La future loi santé contient-elle les germes d’une nouvelle division syndicale ? Le texte, à ce jour non définitif, prévoit l’extension du médecin traitant à l’enfant (de zéro à seize ans). Cette mesure symbolique est diversement appréciée par les organisations représentatives.
Les généralistes de MG France applaudissent cette disposition qu’ils réclament depuis plusieurs années. Ils demandent l’extension du forfait spécifique de médecin traitant de 5 euros et par an. « 80 % des enfants sont exclusivement suivis par les médecins généralistes », rappelait récemment son président, le Dr Claude Leicher (« le Quotidien » du 19 mai). Sans surprise, les pédiatres sont vent debout contre cette disposition et organisent la riposte. Ils craignent la désaffection de leurs cabinets si les parents venaient à choisir un généraliste comme médecin traitant de leur enfant. Les pédiatres font partie des spécialités qui disposent d’un accès direct. Les enfants de moins de 16 ans sont exemptés du parcours de soins instauré par la loi du 13 août 2004. « Les parents doivent garder le libre choix de consulter un pédiatre ou un médecin généraliste (sans pénalités financières, NDLR), en fonction des besoins de leur enfant et des disponibilités des professionnels de proximité », clame le Conseil national professionnel de pédiatrie, qui réunit pédiatres hospitaliers et libéraux, et qui invite les Français à témoigner leur soutien sur le site jaimemonpediatre.com, créé pour l’occasion.
Un coup porté à la pédiatrie ?
Le Dr Francis Rubel, président du Syndicat national des pédiatres français (SNPF) rappelle que sa spécialité remonte la pente démographique. Plus de 1 500 nouveaux internes sont attendus entre 2013 et 2017 pour une population de 7 000 pédiatres en exercice (dont près de 4 500 en exercice salarié et 1 750 en libéral). « Nous serons en capacité de vraiment suivre les enfants jusqu’à 6 ans, comme cela se fait dans toute l’Europe. Or, la mesure annoncée aboutira à une captation de patientèle par les généralistes », redoute le Dr Rubel.Le tout, rappelle-t-il, alors que la pédiatrie est déjà une des spécialités aux revenus les plus bas (66 500 euros pour un pédiatre libéral en 2012, selon la CARPF). Pour le SNPF, « la France est déjà à la traîne de l’Europe en termes de recours au pédiatre, si ce projet aboutissait, elle serait une exception ».

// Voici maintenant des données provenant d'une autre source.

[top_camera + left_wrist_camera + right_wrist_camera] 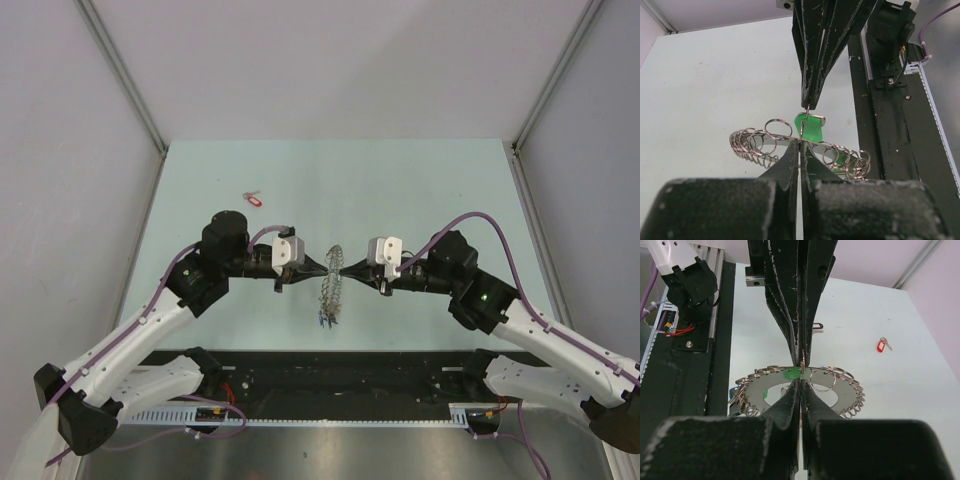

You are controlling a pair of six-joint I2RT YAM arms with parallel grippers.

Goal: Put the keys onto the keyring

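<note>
Top view first: both arms meet over the middle of the desk [420, 190]. The keyring [333, 275] sits edge-on between the left end effector [315, 272] and the right end effector [352, 279], with a few small tagged keys dangling off its near end. A red-tagged key [254, 199] lies well apart on the far left, not on the ring yet.

Left wrist view: the left end effector [800, 146] is clamped tight on the keyring [752, 145] rim, and the right end effector [808, 102] comes in from the opposite side, also closed. A green-tagged key [810, 129] sits right at the pinch point. I can't tell whether either one has the hoop itself or just one of the little wire loops around it.

Right wrist view: same story mirrored, with the right end effector [801, 387] pinched on the near rim and the left one meeting it from above. The red-tagged key [883, 345] is off to the side.

What worries me: both grips are on thin metal. If the arms pull or twist unevenly, the ring could slip out and drop. The green key may also pop off if it isn't fully threaded.
</note>
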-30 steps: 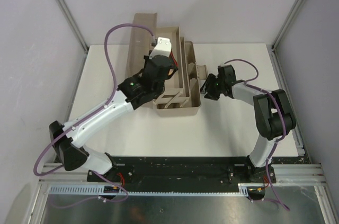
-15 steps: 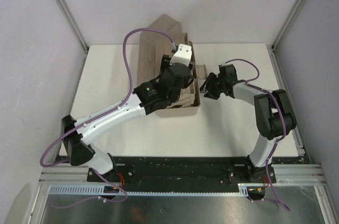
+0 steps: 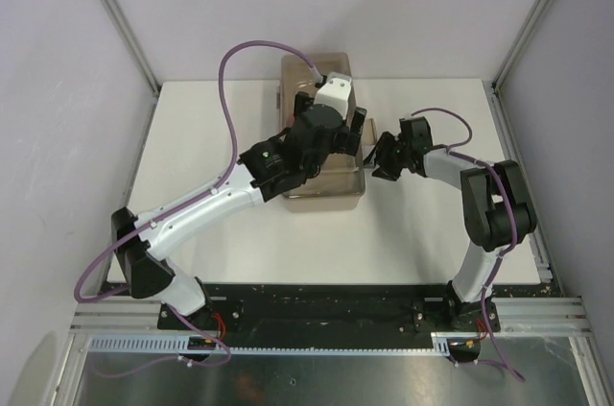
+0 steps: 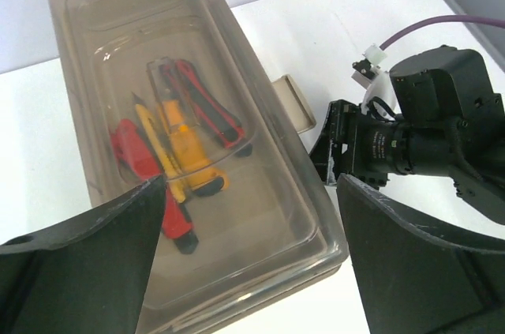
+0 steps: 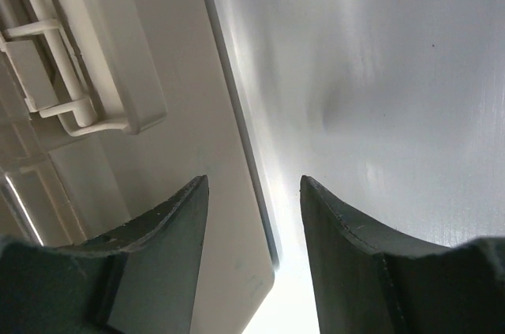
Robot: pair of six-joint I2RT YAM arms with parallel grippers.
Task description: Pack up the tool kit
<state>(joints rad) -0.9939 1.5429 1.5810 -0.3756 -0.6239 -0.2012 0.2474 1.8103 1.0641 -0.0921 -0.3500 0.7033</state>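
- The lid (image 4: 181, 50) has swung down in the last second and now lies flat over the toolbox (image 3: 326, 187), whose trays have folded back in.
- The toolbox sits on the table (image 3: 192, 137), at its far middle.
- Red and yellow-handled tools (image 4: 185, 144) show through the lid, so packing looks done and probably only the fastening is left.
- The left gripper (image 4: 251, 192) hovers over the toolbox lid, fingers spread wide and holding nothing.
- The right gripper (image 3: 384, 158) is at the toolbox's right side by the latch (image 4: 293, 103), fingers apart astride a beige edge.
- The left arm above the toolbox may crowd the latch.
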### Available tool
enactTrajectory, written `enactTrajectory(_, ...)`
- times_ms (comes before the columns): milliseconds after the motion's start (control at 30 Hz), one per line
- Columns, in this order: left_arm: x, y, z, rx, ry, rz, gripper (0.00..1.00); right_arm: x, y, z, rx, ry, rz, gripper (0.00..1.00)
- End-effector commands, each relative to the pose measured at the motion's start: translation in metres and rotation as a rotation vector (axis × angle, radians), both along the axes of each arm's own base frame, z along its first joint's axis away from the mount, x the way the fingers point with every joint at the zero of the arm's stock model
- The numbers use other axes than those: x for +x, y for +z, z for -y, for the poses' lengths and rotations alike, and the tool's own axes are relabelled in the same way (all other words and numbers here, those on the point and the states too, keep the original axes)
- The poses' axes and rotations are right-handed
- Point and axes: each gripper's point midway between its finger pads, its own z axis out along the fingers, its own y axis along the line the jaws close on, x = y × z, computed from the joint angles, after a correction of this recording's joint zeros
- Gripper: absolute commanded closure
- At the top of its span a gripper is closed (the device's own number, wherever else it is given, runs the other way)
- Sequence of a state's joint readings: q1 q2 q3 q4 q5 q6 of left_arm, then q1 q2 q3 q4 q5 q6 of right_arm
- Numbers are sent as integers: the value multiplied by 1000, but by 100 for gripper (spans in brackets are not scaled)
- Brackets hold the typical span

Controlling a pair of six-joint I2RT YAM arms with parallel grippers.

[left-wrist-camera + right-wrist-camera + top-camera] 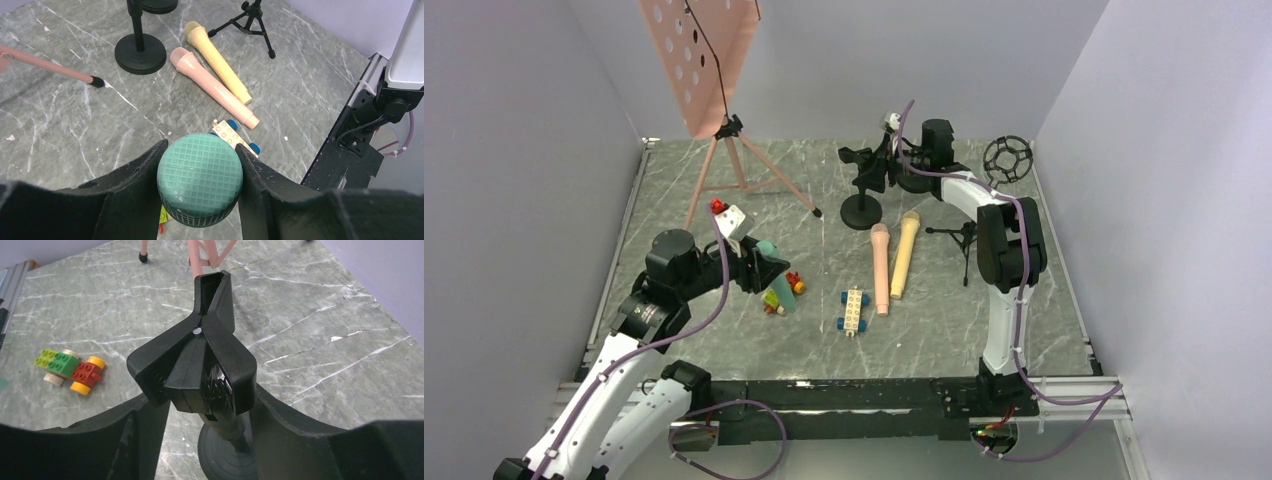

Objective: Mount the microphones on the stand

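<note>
- Three microphones share a grey marbled worktop [1034,320] with pale walls around it.
- The mint green microphone [200,182] is clamped in the left claw [200,150]. In the left wrist view its gridded round head fills the gap between the two black fingers.
- From above, that claw sits over the left-centre of the worktop, holding the microphone at a tilt. A green-and-red toy-brick car [774,298] lies just beneath it.
- The salmon pink microphone [880,268] and the pale tan-yellow microphone [904,252] lie close side by side near the middle. Their heads point toward the back wall.
- The stand [862,205] is black with a round base. It is upright just behind those two heads.
- A black spring clip [200,365] tops the stand.
- The right claw [202,400] reaches to the back and grasps this clip, one finger pressed against each side of its wide rear end.
- A white-and-blue toy-brick car [852,311] lies beside the pink microphone's handle end.
- A pink music stand [699,60] on tripod legs rises at the back left.
- A small black tripod [964,240] stands right of the yellow microphone.
- A black ring mount [1007,158] sits at the back right.
</note>
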State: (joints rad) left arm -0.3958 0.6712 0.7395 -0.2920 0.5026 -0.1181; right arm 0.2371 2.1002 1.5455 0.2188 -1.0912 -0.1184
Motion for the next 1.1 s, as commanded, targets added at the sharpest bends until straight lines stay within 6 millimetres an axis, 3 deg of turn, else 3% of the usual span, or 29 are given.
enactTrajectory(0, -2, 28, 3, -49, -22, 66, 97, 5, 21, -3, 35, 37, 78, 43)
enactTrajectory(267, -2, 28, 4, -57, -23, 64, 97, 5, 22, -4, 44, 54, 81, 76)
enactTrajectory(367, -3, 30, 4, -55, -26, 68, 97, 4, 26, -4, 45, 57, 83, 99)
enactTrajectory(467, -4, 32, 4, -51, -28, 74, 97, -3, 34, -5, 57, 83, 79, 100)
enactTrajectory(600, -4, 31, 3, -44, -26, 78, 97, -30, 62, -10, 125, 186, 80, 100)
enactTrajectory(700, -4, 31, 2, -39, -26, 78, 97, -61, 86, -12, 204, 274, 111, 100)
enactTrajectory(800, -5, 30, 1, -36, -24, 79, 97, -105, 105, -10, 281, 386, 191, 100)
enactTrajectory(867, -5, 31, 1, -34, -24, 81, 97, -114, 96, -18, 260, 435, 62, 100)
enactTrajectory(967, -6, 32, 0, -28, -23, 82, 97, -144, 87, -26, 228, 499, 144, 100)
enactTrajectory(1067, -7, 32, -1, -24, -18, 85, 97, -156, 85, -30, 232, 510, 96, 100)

Même tonalité au SML, où on met en avant le principe du libre choix du patient. Son président, le Dr Roger Rua, rappelle que la prise en charge en premier recours de l’enfant n’est pas l’apanage des seuls généralistes ou pédiatres, mais de toutes les spécialités. « Non au parcours de soins contraint », conclut le syndicat.
L’embarras de la CSMF
À la FMF, le Dr Jean-Paul Hamon se veut pragmatique. Pour lui, les pédiatres « ont tort » de s’opposer à la mesure. Soit les parents les choisissent comme médecin traitant et ils touchent le forfait qui y est attaché, soit c’est le généraliste qui est choisi, et dans ce cas, et les pédiatres pourront coter « C 2 » chaque fois qu’un enfant leur sera adressé pour un avis de consultant, analyse-t-il.
Le médecin traitant pour tous met la Confédération des syndicats médicaux français (CSMF) dans l’embarras. « On ne peut nier que les pédiatres comme les généralistes jouent un rôle important dans la prise en charge de l’enfant, commence le Dr Jean-Paul Ortiz, président de la confédération. Il est difficile de se prononcer aujourd’hui car on ne sait pas exactement ce qui sera proposé dans le projet de loi. » Le syndicat mène actuellement une réflexion conjointe avec les deux spécialités, et réfléchit à un parcours de soins spécifique aux jeunes enfants qui donnerait aux généralistes et aux pédiatres un rôle à jouer.